Effects: Transfers the contents of the internal streambuf to the stream specified in the constructor, so that they appear in the output stream as a contiguous sequence of characters, with respect to all other uses of basic_osyncstream on that stream. If and only if a flush was requested on the streambuf, the stream specified in the constructor will be flushed.

Synchronization: May or may not acquire a mutex while transferring characters.

basic_ostream<charT,traits>& get() const;

Returns: The reference to the wrapped basic_ostream.

[Example: Obtaining the wrapped basic_osyncstream with get() allows wrapping it again with a basic_osyncstream. For example,

{
  osyncstream bout1(cout);
  bout1 << "Hello, ";
  {
    osyncstream bout2(bout1.get());
    bout2 << "Goodbye, " << "Planet!" << endl;
  }
  bout1 << "World!" << endl;
}

produces the uninterleaved output

Goodbye, Planet!
Hello, World!

end example.]

Implementation

The streambuf class used by basic_osyncstream could be something along the lines of the following.
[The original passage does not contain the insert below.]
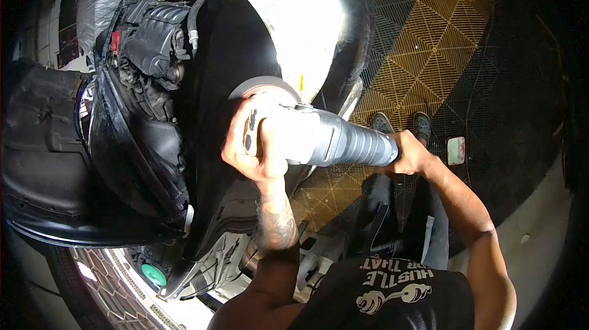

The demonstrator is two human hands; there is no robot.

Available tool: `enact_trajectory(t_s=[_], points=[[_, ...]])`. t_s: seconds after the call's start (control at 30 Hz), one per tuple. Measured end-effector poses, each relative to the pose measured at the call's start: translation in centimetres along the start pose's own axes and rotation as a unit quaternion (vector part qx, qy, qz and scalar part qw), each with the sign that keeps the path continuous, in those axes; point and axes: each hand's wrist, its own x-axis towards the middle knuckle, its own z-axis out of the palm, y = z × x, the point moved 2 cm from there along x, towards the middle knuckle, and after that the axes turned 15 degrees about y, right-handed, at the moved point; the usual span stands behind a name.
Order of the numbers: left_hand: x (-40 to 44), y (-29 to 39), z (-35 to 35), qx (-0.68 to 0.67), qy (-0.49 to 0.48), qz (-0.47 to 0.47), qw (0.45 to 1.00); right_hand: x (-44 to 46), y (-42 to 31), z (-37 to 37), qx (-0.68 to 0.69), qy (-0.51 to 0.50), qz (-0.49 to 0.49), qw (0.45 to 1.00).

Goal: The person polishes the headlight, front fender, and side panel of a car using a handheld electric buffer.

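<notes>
Hold the polisher (353, 143) level on the black fender (239, 38); your left hand (254, 143) curls its fingers around the head, your right hand (412, 153) wraps the rear grip.

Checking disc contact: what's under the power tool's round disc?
Black car panel shows beyond the disc's far edge. The patch directly beneath is hidden by the disc, power tool and left hand; contact can't be confirmed.

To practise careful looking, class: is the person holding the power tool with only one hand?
No, the left grip is on the front of the power tool and the right grip on its rear.
</notes>
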Motion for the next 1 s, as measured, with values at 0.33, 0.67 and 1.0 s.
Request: enact_trajectory(t_s=[0.33,0.67,1.0], points=[[2.6,0.0,2.7,-0.008,-0.018,0.043,0.999,1.1,-1.3,-0.2,0.016,-0.019,0.134,0.991],[2.5,-0.1,2.2,-0.008,-0.007,0.051,0.999,0.7,-1.3,-0.2,0.033,-0.023,0.11,0.993],[0.8,0.5,-0.1,0.002,0.024,0.004,1.0,0.1,-0.8,0.2,0.022,-0.026,0.114,0.993]])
template <class charT, class traits, class Allocator>
class noteflush_streambuf
  : public std::basic_stringbuf<charT,traits,Allocator>
{
  protected:
    virtual int sync();
};

The class template noteflush_streambuf behaves like a basic_stringbuf except that flushes of the stream using it, which incur in calling the sync() member function, are noted instead of being a no-op.

int sync() noexcept;

Effects: Notes the request of a flush within the object.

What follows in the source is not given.